# WORK REQUIRED
Of the lines below, copy those that hold the word "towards".

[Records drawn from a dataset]
-- -- --

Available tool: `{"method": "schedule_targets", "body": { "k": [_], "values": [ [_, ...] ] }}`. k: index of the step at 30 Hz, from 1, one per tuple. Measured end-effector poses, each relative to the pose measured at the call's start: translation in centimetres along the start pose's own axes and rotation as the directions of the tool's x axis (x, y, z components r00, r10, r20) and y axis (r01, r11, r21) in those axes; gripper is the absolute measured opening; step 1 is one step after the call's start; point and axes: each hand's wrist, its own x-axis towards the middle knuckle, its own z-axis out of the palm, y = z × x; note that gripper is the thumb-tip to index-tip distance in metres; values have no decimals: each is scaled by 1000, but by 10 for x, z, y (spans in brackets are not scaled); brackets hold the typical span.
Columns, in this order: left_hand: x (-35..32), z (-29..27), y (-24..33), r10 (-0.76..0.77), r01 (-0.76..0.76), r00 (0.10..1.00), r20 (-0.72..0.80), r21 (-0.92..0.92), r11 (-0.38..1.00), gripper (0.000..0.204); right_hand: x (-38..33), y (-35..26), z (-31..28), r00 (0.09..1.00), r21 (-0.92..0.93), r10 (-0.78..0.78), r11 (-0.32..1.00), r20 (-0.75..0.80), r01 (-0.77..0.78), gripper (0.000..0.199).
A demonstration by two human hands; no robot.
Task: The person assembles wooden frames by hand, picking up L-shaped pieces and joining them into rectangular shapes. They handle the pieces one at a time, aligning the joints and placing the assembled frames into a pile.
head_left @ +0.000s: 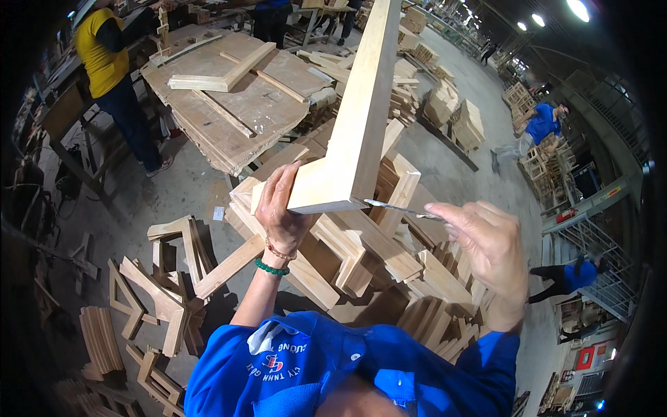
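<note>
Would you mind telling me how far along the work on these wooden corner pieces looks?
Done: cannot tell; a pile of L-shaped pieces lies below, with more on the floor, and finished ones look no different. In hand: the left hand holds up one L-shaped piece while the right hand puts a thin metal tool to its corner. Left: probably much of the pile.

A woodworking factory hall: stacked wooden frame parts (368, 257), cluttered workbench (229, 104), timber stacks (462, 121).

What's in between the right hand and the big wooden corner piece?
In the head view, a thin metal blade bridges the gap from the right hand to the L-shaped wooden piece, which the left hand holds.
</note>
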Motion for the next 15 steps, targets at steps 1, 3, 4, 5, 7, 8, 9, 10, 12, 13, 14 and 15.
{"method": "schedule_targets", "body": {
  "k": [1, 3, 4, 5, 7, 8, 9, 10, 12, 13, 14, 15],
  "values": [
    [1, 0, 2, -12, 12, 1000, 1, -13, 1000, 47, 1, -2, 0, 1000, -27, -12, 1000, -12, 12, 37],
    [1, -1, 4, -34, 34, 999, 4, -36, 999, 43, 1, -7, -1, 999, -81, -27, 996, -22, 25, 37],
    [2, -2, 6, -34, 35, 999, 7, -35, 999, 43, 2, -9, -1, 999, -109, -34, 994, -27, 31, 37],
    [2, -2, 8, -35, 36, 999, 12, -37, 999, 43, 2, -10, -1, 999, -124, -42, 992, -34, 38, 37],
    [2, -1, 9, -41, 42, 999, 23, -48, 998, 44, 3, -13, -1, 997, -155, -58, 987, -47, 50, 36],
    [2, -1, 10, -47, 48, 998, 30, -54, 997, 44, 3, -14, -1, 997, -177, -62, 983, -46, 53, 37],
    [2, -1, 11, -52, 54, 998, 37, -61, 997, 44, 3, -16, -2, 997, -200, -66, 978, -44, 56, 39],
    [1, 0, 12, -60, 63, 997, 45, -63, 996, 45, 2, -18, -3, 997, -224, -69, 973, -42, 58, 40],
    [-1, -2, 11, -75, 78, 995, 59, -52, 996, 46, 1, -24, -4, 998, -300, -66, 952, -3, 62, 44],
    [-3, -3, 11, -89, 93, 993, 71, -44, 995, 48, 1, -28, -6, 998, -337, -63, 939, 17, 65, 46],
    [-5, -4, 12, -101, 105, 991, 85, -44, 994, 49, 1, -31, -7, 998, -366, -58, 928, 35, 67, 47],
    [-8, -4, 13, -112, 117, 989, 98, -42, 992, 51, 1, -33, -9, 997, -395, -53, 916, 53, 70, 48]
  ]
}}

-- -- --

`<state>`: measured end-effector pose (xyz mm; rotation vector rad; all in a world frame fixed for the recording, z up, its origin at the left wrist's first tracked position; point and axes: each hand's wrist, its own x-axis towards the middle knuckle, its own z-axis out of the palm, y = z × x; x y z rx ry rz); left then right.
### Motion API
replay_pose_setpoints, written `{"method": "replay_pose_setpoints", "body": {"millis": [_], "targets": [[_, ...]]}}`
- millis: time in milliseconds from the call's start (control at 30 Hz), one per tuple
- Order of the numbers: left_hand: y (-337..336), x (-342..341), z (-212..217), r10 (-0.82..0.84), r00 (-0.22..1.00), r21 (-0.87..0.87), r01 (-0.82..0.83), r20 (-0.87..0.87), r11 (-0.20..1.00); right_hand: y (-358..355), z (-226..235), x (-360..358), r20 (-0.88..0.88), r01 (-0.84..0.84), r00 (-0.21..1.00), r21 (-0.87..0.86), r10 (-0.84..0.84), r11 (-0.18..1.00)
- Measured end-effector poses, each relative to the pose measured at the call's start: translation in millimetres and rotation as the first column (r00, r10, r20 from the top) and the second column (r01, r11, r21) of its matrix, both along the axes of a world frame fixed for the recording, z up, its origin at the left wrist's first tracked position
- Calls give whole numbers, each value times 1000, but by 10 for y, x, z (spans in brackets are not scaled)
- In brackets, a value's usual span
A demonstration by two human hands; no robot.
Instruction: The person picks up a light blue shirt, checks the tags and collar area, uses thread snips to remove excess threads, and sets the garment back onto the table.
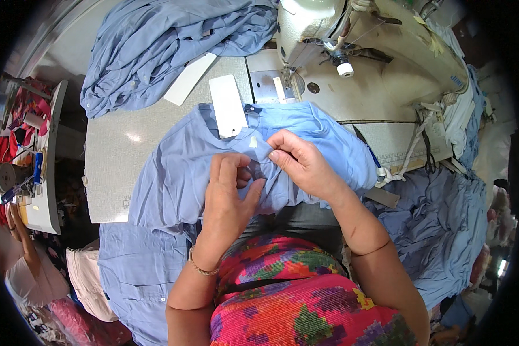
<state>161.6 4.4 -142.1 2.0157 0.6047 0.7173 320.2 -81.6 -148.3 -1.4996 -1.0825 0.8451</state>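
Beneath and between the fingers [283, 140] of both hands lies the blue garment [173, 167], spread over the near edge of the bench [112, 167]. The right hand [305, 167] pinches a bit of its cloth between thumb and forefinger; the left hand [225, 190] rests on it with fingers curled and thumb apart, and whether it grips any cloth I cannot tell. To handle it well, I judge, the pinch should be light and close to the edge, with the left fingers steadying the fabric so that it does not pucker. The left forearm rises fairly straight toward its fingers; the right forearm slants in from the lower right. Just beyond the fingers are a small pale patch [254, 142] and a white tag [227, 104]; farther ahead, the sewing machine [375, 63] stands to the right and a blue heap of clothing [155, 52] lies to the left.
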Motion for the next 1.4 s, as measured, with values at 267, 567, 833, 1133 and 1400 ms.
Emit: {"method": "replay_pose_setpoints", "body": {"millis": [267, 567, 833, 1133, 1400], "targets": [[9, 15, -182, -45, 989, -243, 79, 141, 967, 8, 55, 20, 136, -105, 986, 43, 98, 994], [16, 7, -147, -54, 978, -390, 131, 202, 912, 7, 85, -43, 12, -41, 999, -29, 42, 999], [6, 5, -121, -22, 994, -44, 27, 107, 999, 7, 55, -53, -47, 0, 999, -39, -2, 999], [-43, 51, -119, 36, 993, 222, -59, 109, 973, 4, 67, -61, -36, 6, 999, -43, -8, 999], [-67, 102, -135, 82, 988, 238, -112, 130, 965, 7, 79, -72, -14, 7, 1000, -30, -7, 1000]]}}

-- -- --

# RESPONSE AREA
Available tool: `{"method": "schedule_targets", "body": { "k": [_], "values": [ [_, ...] ] }}`. k: index of the step at 30 Hz, from 1, one per tuple. Measured end-effector poses, each relative to the pose measured at the call's start: translation in centimetres along the start pose's own axes and rotation as the directions of the tool's x axis (x, y, z components r00, r10, r20) and y axis (r01, r11, r21) in those axes; gripper is the absolute measured opening; step 1 is one step after the call's start; point and axes: each hand's wrist, its own x-axis towards the middle knuckle, its own z-axis out of the palm, y = z × x; note that gripper is the thumb-tip to index-tip distance in metres; values have no decimals: each is scaled by 1000, but by 10 for x, z, y (spans in brackets are not scaled); brackets hold the typical span.
`<state>`: measured end-effector pose (xyz mm; rotation vector rad; all in a world frame fixed for the recording, z up, its origin at the left wrist's first tracked position; point and axes: each hand's wrist, its own x-axis towards the middle knuckle, its own z-axis out of the palm, y = z × x; x y z rx ry rz); left then right.

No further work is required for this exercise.